> GOAL OF THE EXERCISE
Every entry must be duplicated word for word.

Records excerpted from a collection

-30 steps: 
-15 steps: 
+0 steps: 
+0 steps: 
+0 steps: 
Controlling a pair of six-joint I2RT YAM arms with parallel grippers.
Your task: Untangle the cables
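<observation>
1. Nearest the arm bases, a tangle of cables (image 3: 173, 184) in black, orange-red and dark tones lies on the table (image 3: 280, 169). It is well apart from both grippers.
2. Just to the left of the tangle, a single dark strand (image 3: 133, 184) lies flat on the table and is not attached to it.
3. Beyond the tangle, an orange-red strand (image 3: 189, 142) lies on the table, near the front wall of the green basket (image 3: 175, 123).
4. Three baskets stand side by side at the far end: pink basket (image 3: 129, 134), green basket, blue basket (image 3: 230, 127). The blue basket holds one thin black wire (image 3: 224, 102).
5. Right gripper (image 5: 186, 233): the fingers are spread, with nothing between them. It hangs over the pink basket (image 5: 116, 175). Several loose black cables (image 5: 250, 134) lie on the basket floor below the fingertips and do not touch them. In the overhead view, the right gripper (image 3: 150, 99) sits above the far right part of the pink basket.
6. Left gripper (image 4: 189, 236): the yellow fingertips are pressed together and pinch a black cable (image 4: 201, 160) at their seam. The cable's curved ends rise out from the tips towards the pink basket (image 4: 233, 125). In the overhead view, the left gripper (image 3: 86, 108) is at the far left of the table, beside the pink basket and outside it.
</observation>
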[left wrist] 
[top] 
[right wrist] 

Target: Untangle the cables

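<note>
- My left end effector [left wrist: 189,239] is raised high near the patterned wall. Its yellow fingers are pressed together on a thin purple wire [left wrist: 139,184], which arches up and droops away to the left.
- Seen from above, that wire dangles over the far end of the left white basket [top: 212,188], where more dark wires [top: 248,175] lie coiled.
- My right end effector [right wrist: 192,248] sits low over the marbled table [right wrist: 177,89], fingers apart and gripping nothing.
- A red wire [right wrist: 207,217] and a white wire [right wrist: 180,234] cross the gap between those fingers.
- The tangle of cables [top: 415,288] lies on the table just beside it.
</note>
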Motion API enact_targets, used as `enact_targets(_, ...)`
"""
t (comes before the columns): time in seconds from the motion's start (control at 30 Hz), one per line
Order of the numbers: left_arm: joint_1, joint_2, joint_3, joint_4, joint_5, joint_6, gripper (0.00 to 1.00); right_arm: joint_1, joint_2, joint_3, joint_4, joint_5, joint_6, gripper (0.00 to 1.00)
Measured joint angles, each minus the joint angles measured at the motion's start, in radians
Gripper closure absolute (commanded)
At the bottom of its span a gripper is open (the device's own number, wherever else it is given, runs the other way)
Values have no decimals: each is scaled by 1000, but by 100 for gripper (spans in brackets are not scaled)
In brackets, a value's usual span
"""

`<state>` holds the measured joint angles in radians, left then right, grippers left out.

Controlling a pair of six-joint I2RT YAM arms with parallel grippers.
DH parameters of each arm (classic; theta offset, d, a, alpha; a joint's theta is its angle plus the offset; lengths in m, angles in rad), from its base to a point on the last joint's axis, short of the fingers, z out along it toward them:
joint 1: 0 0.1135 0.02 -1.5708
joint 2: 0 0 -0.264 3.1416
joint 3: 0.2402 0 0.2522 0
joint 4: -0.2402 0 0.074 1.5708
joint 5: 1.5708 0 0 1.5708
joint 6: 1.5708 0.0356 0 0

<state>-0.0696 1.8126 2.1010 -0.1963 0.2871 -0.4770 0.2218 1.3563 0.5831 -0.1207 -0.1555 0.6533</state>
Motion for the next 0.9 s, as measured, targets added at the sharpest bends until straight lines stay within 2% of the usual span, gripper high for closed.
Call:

> RESULT OF THIS TASK
-30 steps: 
-15 steps: 
+0 steps: 
+0 steps: 
+0 steps: 
Controlling a pair of six-joint I2RT YAM arms with parallel grippers.
Your task: Untangle the cables
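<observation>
1. Nearest the arm bases, a tangle of cables (image 3: 173, 184) in black, orange-red and dark tones lies on the table (image 3: 280, 169). It is well apart from both grippers.
2. Just to the left of the tangle, a single dark strand (image 3: 133, 184) lies flat on the table and is not attached to it.
3. Beyond the tangle, an orange-red strand (image 3: 189, 142) lies on the table, near the front wall of the green basket (image 3: 175, 123).
4. Three baskets stand side by side at the far end: pink basket (image 3: 129, 134), green basket, blue basket (image 3: 230, 127). The blue basket holds one thin black wire (image 3: 224, 102).
5. Right gripper (image 5: 186, 233): the fingers are spread, with nothing between them. It hangs over the pink basket (image 5: 116, 175). Several loose black cables (image 5: 250, 134) lie on the basket floor below the fingertips and do not touch them. In the overhead view, the right gripper (image 3: 150, 99) sits above the far right part of the pink basket.
6. Left gripper (image 4: 189, 236): the yellow fingertips are pressed together and pinch a black cable (image 4: 201, 160) at their seam. The cable's curved ends rise out from the tips towards the pink basket (image 4: 233, 125). In the overhead view, the left gripper (image 3: 86, 108) is at the far left of the table, beside the pink basket and outside it.
</observation>
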[left wrist] 
[top] 
[right wrist] 

Target: Untangle the cables

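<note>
- My left end effector [left wrist: 189,239] is raised high near the patterned wall. Its yellow fingers are pressed together on a thin purple wire [left wrist: 139,184], which arches up and droops away to the left.
- Seen from above, that wire dangles over the far end of the left white basket [top: 212,188], where more dark wires [top: 248,175] lie coiled.
- My right end effector [right wrist: 192,248] sits low over the marbled table [right wrist: 177,89], fingers apart and gripping nothing.
- A red wire [right wrist: 207,217] and a white wire [right wrist: 180,234] cross the gap between those fingers.
- The tangle of cables [top: 415,288] lies on the table just beside it.
</note>
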Motion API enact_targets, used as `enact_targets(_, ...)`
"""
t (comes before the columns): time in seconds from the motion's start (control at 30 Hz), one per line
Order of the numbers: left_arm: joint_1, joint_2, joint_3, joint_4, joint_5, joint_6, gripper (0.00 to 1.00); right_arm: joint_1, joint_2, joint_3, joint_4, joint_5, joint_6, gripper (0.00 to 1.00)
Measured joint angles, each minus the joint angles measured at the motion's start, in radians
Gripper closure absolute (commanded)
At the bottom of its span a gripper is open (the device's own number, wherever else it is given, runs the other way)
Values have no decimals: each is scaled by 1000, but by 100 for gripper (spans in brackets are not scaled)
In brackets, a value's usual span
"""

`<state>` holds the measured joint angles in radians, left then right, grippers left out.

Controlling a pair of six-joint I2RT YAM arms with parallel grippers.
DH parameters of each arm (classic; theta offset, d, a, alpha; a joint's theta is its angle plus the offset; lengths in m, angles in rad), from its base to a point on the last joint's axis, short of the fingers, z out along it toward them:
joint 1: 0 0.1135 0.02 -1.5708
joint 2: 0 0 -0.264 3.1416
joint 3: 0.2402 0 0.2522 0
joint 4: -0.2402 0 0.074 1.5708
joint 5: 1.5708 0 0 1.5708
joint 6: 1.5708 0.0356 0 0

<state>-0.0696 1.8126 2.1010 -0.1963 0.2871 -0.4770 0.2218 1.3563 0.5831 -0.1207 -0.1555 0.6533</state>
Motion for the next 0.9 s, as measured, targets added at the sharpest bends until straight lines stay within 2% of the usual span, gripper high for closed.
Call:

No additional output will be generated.